Leave out every picture, and output exactly the lines from the line containing "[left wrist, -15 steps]" through the last line of the data.
────────────────────────────────────────
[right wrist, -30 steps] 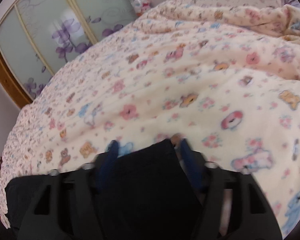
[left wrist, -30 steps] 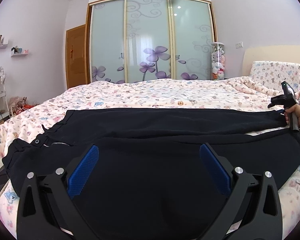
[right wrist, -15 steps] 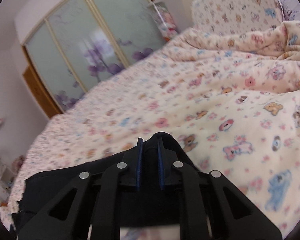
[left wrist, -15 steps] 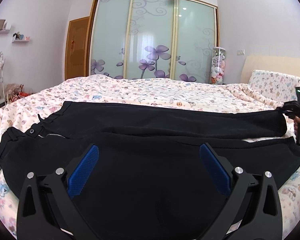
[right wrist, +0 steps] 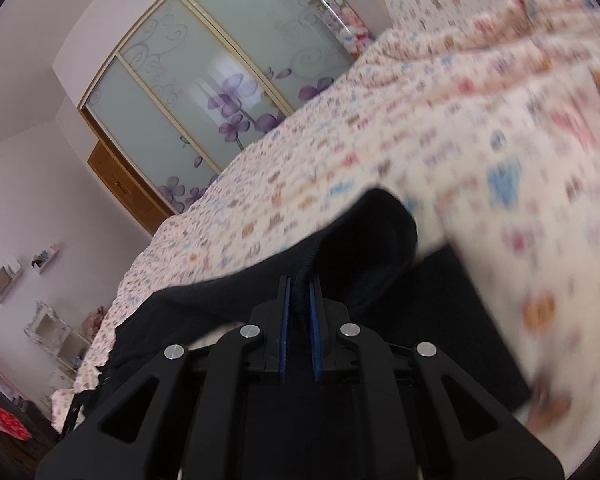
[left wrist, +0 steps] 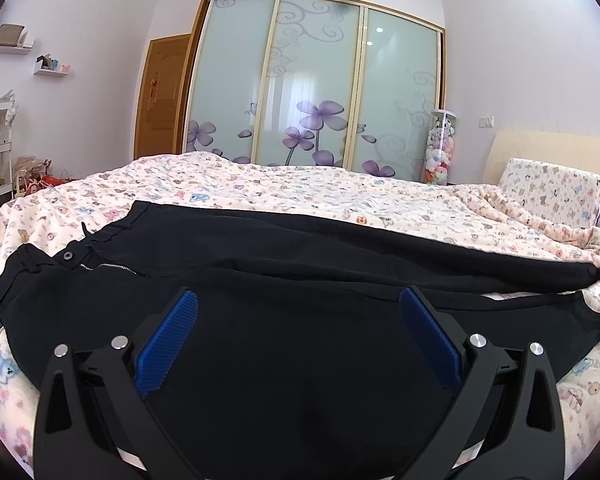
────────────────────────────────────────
OUTPUT OF THE EXERCISE:
[left wrist, -15 steps] 
[right wrist, +0 steps] 
[left wrist, +0 steps] 

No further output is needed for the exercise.